Israël a également construit sa propre industrie de défense avec l’aide des États-Unis et se classe désormais au neuvième rang des exportateurs d’armes dans le monde, en mettant l’accent sur les produits technologiques avancés plutôt que sur le matériel à grande échelle.
Il a détenu une part de 2,3 % des ventes mondiales entre 2019 et 2023, selon le SIPRI, l’Inde (37 %), les Philippines (12 %) et les États-Unis (8,7 %) étant les trois principaux destinataires. Les ventes représentaient 12,5 milliards de dollars US en 2022, selon le ministère israélien de la Défense.
Stock militaire américain en Israël.
Les véhicules aériens sans pilote (UAV) représentaient 25 % de ces exportations. Ils sont suivis par les missiles, les roquettes et les systèmes de défense aérienne (19 %) et les systèmes de radar et de guerre électronique (13 %), selon le ministère.
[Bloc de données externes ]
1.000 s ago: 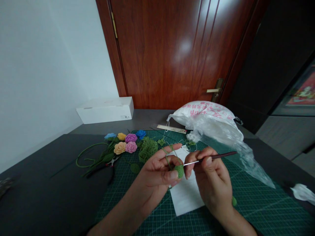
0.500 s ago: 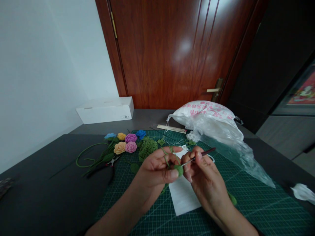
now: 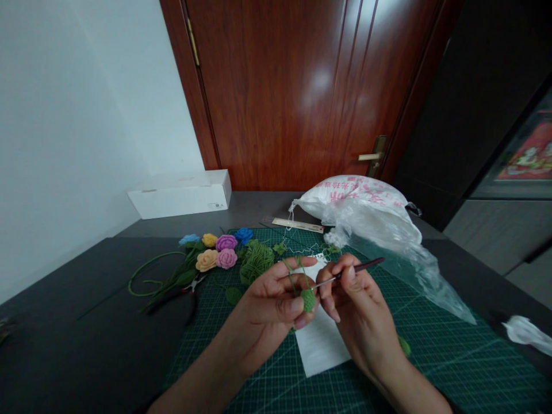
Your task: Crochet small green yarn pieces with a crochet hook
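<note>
My left hand (image 3: pixel 269 299) pinches a small green crochet piece (image 3: pixel 307 300) between thumb and fingers. Green yarn (image 3: pixel 290 269) loops over its raised fingers. In my right hand (image 3: pixel 360 299) is a crochet hook (image 3: pixel 367 264) with a dark handle, held like a pen. The hook's metal shaft points left and its tip meets the top of the green piece. Behind my left hand lies a skein of green yarn (image 3: pixel 256 261). A white paper sheet (image 3: pixel 321 345) lies beneath both hands on the green cutting mat (image 3: pixel 241 368).
Crocheted flowers (image 3: pixel 226 258) in several colours lie at left with green stems, next to black-handled pliers (image 3: pixel 192 292). A white box (image 3: pixel 181 195) stands by the wall. At the back right are a white plastic bag (image 3: pixel 362 201) and a ruler (image 3: pixel 297 225). Crumpled tissue (image 3: pixel 526 332) sits far right.
My right hand has drawn the hook slightly to the right and up. The green piece is turned a little in my left hand. The whole view has shifted slightly.
</note>
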A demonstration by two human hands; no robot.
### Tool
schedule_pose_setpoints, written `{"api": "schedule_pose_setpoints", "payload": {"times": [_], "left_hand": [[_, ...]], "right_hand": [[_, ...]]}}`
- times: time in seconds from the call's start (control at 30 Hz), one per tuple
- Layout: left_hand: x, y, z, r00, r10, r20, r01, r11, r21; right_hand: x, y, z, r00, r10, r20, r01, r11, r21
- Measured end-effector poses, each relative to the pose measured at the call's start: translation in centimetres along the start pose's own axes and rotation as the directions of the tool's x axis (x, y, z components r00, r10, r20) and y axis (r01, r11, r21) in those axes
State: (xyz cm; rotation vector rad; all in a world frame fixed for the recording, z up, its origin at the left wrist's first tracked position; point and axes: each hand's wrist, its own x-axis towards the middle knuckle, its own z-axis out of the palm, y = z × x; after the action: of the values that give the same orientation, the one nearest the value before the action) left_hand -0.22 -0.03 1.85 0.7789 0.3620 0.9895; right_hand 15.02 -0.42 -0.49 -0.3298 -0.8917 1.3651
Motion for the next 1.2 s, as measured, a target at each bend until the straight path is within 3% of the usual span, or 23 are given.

En septembre, juste avant le début de la guerre, l’Allemagne a conclu un accord de 3,5 milliards de dollars avec Israël pour l’achat du système sophistiqué de défense antimissile Arrow 3, qui intercepte les missiles balistiques à longue portée. Cet accord, le plus important jamais conclu par Israël, a dû être approuvé par les États-Unis, qui ont développé conjointement le système.
Israël abrite également un vaste dépôt d’armes américain créé en 1984 pour prépositionner des fournitures pour ses troupes en cas de conflit régional, ainsi que pour permettre à Israël d’accéder rapidement à des armes en cas d’urgence.
Le Pentagone a expédié à l’Ukraine environ 300 000 obus d’artillerie de 155 mm provenant du War Reserve Stockpile Ammunition-Israel à la suite de l’invasion russe.
Des munitions stockées dans le dépôt auraient également été fournies à Israël depuis le début de la guerre de Gaza.